Flowers Begin to Blossom


Last updated 12/2/2022 at 11:58am

It looks like various flowers are beginning to make an appearance early this season in Borrego Springs. However, the question still remain if there will be a "Super Bloom" in the spring.

Along S22, many can spot a purple field of blooming sand verbena, Abronia villosa. There are also desert sunflowers making their appearances, as well as chinchweed, Pectis papposa near Borrego Springs Road.

Tom Chester has provided a bloom status update as of Nov. 8.

"Flowers, flowers, in many places! Hillsides of flowers in a number of places! Carpets of flowers in a number of places! In NOVEMBER!!!

These wonderful fall blooms are the result of the best summer and fall rain that we've had in years. It rained at least someplace in our desert area, primarily in the desert transition area of our mountains, every month in the last six months, at a time of year when there is often essentially no rain.

There were widespread monsoonal storms in the mountains, and sometimes in the adjoining desert areas, in June, July, and August 2022. In week after week in July and August, thunderstorms formed in the Garner Valley area of the San Jacinto Mountains and drifted toward the Borrego Desert, dumping rain on the Santa Rosa Mountains and the nearby desert floor.
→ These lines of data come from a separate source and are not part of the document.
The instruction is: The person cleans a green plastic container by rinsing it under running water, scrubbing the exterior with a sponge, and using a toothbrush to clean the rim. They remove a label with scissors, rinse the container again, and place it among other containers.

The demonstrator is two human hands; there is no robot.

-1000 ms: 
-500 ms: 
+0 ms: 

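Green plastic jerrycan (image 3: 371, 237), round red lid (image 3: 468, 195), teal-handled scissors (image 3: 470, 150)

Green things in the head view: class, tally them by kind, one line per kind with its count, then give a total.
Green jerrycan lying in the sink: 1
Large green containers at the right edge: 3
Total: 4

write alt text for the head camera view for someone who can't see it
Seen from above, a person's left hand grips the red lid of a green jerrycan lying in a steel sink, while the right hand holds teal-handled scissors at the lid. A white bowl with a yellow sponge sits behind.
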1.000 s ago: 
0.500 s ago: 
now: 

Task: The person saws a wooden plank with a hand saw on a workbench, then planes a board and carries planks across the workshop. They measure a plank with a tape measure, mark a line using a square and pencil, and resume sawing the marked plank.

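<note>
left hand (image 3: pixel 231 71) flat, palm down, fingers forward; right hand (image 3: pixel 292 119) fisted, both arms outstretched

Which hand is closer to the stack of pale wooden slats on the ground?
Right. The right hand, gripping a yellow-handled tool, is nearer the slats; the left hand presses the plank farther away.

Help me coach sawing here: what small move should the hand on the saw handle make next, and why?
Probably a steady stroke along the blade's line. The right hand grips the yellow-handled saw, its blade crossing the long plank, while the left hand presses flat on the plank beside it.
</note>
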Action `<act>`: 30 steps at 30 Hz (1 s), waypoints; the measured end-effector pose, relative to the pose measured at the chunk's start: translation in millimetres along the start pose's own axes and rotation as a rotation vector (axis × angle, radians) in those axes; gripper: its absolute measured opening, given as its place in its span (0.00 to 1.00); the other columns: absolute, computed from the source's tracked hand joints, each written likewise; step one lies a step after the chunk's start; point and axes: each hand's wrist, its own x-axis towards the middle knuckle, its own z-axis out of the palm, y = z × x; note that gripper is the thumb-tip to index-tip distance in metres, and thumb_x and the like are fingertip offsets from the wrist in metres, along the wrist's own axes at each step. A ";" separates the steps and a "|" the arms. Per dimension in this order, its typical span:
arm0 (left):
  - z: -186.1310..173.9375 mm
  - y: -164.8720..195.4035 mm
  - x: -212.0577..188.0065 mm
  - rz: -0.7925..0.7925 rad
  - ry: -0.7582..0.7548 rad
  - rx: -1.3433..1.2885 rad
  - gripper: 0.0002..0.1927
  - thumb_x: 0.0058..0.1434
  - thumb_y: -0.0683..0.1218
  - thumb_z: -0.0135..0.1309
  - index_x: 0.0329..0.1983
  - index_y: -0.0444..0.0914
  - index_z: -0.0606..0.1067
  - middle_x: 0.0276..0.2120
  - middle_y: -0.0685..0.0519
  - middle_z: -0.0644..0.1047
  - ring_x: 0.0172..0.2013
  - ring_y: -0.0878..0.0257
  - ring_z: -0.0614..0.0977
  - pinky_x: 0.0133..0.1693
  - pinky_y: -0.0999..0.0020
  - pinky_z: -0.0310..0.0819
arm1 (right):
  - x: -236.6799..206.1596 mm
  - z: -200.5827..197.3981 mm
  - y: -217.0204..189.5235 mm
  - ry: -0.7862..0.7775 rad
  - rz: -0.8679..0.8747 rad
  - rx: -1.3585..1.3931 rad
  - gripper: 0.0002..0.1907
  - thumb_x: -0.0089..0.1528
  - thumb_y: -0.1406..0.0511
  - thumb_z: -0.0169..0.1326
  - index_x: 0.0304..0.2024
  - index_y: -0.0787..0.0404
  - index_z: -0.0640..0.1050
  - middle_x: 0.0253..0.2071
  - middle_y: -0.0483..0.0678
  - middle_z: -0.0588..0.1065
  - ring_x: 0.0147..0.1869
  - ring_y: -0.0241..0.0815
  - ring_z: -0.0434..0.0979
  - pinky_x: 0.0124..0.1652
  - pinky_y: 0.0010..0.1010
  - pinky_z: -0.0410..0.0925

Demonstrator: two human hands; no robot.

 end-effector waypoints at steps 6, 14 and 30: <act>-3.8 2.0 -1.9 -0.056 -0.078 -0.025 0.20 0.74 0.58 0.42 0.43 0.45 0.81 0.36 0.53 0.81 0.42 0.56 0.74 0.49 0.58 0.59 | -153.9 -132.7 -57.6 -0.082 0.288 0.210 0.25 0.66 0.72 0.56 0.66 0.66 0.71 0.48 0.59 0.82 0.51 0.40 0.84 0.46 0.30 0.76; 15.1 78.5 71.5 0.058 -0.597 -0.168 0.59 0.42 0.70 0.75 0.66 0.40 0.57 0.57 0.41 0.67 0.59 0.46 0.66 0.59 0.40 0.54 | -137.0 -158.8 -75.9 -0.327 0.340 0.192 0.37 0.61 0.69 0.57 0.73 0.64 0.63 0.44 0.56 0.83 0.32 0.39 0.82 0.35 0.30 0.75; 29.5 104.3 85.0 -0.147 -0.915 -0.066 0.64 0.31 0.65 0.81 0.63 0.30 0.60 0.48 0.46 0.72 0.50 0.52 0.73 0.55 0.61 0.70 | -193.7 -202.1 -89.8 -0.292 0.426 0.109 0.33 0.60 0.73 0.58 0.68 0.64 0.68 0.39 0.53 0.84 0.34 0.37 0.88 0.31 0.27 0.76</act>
The capper was when the remnants of Tropical Storm Kay dropped as much as four inches of rain in places on the desert slopes and mountain crests of San Diego County in mid-September. Ranchita got four inches from that storm, following four inches from a previous monsoonal storm earlier, and the desert area near Borrego Springs received 1.5 inches.

There was additional rainfall in October both from monsoonal storms and from a cutoff low.

As a result, almost the entire Desert Transition area, the area west and north of the desert floor, has at least some fall blooms, and some areas look gorgeous. Even areas of the desert floor, in Borrego Springs, and from Vallecito County Park to Carrizo Creek, have abundant blooms.

Many, but not all, of the areas with good blooms are documented at iNat, mostly by Fred Melgert and Carla Hoegen. As of 8 November 2022, there are 452 observations (209 from Fred and Carla) of Pectis papposa (218 obs); Bahiopsis parishii (82 obs); Abronia villosa (76 obs); and Amaranthus fimbriatus (76 obs)."